No idea who made them, but a) really cool use of the stencil-shadow effect, and b) orange is a nice political color, although the last time it got a lot of use, the orange candidate got poisoned.

Designer Shepherd Fairey (of Obey Giant fame) has come up with a pretty stunning set of posters for Obama, featuring the words “progress” and “hope”:

mojo-photo-obamaposter2.gif

So, these are neat, but their neatness creeps me out a little. Putting aside for the moment the perhaps troubling issue of how the use of a politician’s face in their posters often seems to correlate with how much of a cult of personality has grown up around them, and the explicit (ironic?) references to Communist-style propaganda in Fairey’s previous work, I can find an even more basic reason for Obama supporters (like myself) to feel weird about this: candidates with cool posters never win. For example, Green Party upstart candidate Matt Gonzalez’ campaign for mayor of San Francisco was accompanied by some awesome rock-style posters, and we all know how that turned out.

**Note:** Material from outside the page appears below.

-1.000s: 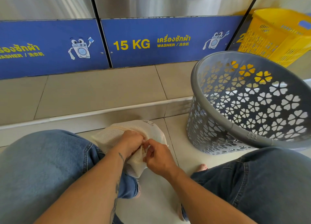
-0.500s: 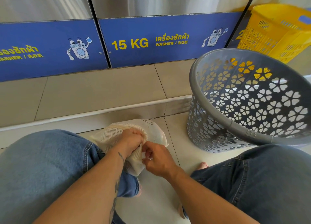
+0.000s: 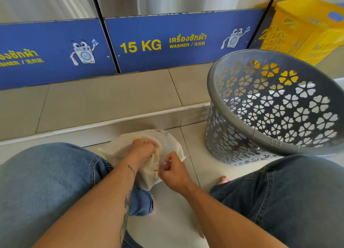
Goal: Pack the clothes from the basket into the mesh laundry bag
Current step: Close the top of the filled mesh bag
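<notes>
A person's right hand pinches a small pull at the zipper seam of a cream mesh laundry bag, thumb and forefinger closed together on it, while the left hand presses down on the bag just beside the seam, fingers curled into the mesh and gripping it. The bag looks full and rounded and sits on the pale tiled floor between the person's knees, both in blue jeans. A bare toe shows near the right knee. To the right of the bag, apart from it, stands a grey laundry basket with flower-shaped cut-outs, tilted toward the camera; no clothes are visible inside it. Behind it rests a yellow plastic basket. A raised tiled step runs across the scene, carrying stainless washing machines whose blue panel reads "15 KG WASHER" in yellow beside a cartoon washer.
</notes>
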The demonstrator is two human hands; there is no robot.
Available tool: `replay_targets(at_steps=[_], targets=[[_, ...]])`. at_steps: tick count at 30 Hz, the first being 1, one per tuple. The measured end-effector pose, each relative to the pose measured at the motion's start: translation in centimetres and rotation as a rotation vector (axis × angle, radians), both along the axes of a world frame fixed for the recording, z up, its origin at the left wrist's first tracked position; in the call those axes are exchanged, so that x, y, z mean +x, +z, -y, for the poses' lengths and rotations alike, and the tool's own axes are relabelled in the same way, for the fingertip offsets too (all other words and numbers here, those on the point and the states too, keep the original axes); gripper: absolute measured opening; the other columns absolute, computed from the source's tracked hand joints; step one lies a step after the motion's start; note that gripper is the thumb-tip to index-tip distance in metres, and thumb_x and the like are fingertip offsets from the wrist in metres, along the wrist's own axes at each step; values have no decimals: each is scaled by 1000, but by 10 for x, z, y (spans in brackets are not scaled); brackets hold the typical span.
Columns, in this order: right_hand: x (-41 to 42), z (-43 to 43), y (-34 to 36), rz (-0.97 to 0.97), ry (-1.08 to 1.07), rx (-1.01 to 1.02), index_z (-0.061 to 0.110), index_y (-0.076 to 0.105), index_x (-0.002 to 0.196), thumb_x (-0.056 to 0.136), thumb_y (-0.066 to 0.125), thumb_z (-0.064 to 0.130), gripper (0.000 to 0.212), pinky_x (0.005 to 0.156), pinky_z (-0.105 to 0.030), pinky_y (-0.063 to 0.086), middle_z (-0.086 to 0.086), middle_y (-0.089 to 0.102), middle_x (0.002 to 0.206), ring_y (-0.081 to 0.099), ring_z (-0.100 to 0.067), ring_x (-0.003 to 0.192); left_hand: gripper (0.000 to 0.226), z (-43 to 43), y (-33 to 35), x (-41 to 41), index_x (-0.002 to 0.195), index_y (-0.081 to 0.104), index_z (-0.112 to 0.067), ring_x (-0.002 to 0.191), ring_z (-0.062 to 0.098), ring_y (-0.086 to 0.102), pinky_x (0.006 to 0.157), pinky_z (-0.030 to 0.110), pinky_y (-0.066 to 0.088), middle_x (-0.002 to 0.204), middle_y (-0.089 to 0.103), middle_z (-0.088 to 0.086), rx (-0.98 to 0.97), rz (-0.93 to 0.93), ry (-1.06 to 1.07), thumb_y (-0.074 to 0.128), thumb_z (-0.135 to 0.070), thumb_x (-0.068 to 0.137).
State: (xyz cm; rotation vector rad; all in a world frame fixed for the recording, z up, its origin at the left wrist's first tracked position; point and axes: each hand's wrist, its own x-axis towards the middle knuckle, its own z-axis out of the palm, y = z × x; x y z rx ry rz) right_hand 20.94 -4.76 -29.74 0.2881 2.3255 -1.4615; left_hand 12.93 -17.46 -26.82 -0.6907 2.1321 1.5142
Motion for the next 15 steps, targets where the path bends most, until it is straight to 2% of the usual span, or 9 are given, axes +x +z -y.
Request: replay_targets(at_steps=[3, 9, 15], targets=[[0, 2, 1, 82, -94, -86, 24, 49, 94, 80, 61, 3, 28, 72, -46, 56, -12, 67, 82, 58, -18, 72, 20, -1, 1, 0, 102, 69, -1, 80, 20, 58, 74, 33, 51, 89, 66, 8, -14, -7, -16, 63, 5, 84], [-8, 13, 10, 213, -272, -313, 16, 51, 102, 84, 68, 0, 30, 56, -29, 49, -11, 62, 92, 59, -19, 73, 19, -2, 4, -5, 97, 71, -7, 79, 21, 59, 77, 35, 53, 91, 69, 8, 10, -45, 12, 63, 3, 83], [-19, 8, 23, 292, -308, -418, 14, 52, 100, 83, 58, -7, 27, 48, -25, 38, -4, 51, 74, 46, -15, 59, 20, -1, 6, -8, 90, 69, -17, 81, 18, 62, 71, 30, 50, 96, 72, 3, 17, -108, 53, 62, -1, 80]])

mojo-photo-gonzalezposter.jpg

I know, I know, maybe a “different kind of candidate” can have a different kind of poster, but I can’t help but wonder if appropriating the monster-truck style of the Bush-Cheney campaign logo wouldn’t throw a couple percentage points Obama’s way in the general? Don’t forget, Bush certainly won the font battle in ’04:

mojo-photo-bushvskerryart.gif
(graphic by Paula Scher of the NY Times)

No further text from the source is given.